他の人には見せない、僕にだけ見せてくれるその笑顔はとても美しい。

見惚れていると、ぽんっ、と肩を叩かれる。

「そろそろ下山しましょ」

先を歩く彼女の後ろ姿を見ながら僕は下山した。


山のふもとで九尾と別れて、僕は白上公園に向かう。

歩いていると街路樹のあたりでガサッと音がした。

近づこうとした瞬間、視線を感じた。

目の前の街路樹から?違う!

僕は素早く右にズレる。

僕がさっきまで立っていた場所には、カナヅチが振りかざされていた。

カナヅチを振り下ろした人物は黒いコートを着ており、顔はフルフェイスのヘルメットを被っており表情は見えない。

まずいな…。

僕の側には九尾がおらず、自分の力でどうにかするしかないようだ。

様子を窺っていると、不審者は声を発した。

「お前が狐か…?」

ヘルメットごしで聞きづらいが、声的に男なのだろう。

「狐?僕の名前は美弧ですが…」

とりあえずとぼける。

相手がなんの目的で僕を襲ったか、探るためだ。

「どうでもよい…。
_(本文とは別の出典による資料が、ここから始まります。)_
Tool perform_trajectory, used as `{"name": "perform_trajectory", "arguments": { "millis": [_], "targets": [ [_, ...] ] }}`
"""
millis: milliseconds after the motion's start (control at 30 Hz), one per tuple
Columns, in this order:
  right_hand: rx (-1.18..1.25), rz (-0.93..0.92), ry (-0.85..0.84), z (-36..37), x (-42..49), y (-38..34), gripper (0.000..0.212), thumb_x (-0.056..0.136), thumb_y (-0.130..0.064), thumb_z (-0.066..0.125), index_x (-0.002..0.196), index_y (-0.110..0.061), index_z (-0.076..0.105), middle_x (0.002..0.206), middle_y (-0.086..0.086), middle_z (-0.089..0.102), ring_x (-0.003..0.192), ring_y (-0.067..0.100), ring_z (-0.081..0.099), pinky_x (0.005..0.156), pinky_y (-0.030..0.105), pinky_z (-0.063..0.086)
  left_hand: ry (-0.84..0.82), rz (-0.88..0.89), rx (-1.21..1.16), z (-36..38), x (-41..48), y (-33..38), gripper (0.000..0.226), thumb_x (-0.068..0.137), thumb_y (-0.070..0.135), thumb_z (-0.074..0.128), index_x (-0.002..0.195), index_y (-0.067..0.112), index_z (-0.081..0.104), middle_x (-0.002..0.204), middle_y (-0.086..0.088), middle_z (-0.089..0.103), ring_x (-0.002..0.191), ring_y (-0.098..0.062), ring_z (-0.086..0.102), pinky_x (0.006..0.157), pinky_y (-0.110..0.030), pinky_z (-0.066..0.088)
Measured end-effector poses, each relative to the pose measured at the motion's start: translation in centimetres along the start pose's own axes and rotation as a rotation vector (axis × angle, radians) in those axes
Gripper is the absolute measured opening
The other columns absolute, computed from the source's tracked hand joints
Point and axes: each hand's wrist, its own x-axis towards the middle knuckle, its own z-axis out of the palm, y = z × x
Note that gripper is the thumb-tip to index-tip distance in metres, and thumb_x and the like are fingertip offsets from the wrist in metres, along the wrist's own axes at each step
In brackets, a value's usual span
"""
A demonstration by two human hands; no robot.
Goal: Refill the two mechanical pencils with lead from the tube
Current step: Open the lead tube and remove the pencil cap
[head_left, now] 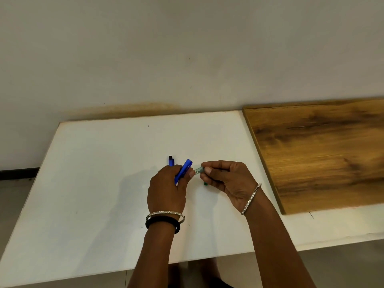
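My left hand (167,187) grips a blue mechanical pencil (185,168) that slants up to the right, its top end free above the fingers. A second blue pencil (171,160) with a dark tip sticks out behind that hand; whether the hand holds it or it lies on the table I cannot tell. My right hand (226,177) pinches a small greenish clear lead tube (199,169). The left thumb touches the tube's left end, close to the slanted pencil. A small green bit (206,184) shows under the right fingers.
A white table (93,183) carries everything, with its front edge near me and its left edge slanting away. A wooden board (320,154) lies on the right side. A plain wall stands behind.
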Motion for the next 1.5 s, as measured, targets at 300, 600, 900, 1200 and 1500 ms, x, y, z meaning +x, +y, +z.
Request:
{"name": "perform_trajectory", "arguments": {
  "millis": [300, 600, 900, 1200, 1500],
  "targets": [
    [-0.006, -0.052, 0.003, 0.2, -0.1, -0.1, 0.014, 0.082, 0.003, 0.067, 0.096, 0.006, 0.071, 0.083, 0.020, 0.073, 0.065, 0.021, 0.071, 0.067, 0.025, 0.061, -0.035, -0.029, -0.051, 0.0, 0.2, -0.3, 0.031, 0.082, 0.046, 0.066, 0.088, 0.017, 0.073, 0.058, 0.012, 0.048, 0.052, -0.008, 0.044, 0.051, -0.017, 0.032],
    [-0.081, -0.142, 0.057, 0.3, 0.0, -0.3, 0.011, 0.086, -0.002, 0.066, 0.095, 0.003, 0.070, 0.083, 0.022, 0.072, 0.065, 0.021, 0.070, 0.066, 0.026, 0.061, -0.120, -0.099, -0.129, 0.0, 0.5, -0.5, 0.028, 0.080, 0.046, 0.068, 0.086, 0.020, 0.075, 0.074, -0.001, 0.070, 0.063, -0.017, 0.057, 0.055, -0.016, 0.038],
    [-0.131, -0.174, 0.095, 0.3, 0.3, -0.3, 0.009, 0.089, -0.008, 0.065, 0.092, -0.002, 0.071, 0.084, 0.018, 0.072, 0.071, 0.023, 0.069, 0.066, 0.026, 0.061, -0.161, -0.122, -0.164, -0.1, 0.3, -0.4, 0.020, 0.080, 0.043, 0.070, 0.082, 0.023, 0.074, 0.075, 0.002, 0.071, 0.067, -0.015, 0.062, 0.057, -0.015, 0.038],
    [-0.141, -0.181, 0.142, 0.2, 0.5, -0.2, 0.018, 0.090, -0.019, 0.065, 0.095, -0.002, 0.070, 0.081, 0.012, 0.073, 0.070, 0.018, 0.070, 0.062, 0.022, 0.059, -0.208, -0.100, -0.150, -0.2, 0.2, -0.3, 0.015, 0.080, 0.045, 0.069, 0.073, 0.031, 0.069, 0.071, 0.001, 0.071, 0.070, -0.020, 0.066, 0.060, -0.019, 0.045],
    [-0.182, -0.254, 0.291, -0.4, 1.0, -0.2, 0.012, 0.091, -0.020, 0.064, 0.089, -0.009, 0.069, 0.079, 0.009, 0.073, 0.069, 0.018, 0.070, 0.064, 0.027, 0.058, -0.284, -0.121, -0.107, -0.1, 0.1, -0.7, 0.013, 0.083, 0.040, 0.068, 0.079, 0.028, 0.072, 0.069, 0.008, 0.070, 0.060, -0.011, 0.060, 0.062, -0.021, 0.046]
  ]
}}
あいつの存在は我々の邪魔でしかない。契約者であるお前には死んでももらう…」

あいつ?

契約者ということは、九尾のことか。

我々の邪魔、とはどういうことだ?

いや、今はこの状況を打破しないといけない。

僕が考えていると、男は一気に距離を縮めカナヅチを上げる。

あ、終わった…。

そう思った時、強烈な風が吹き荒れる。

何かが男にぶつかり、男は気絶する。

風が吹き止むと、そこには僕と男しかいない。

今のはなんだったのだろうか…?

街路樹にいた何かが僕を助けた…?

色々と思うところはあるが、いっこくもはやくここから離れるために僕は白上公園まで走った。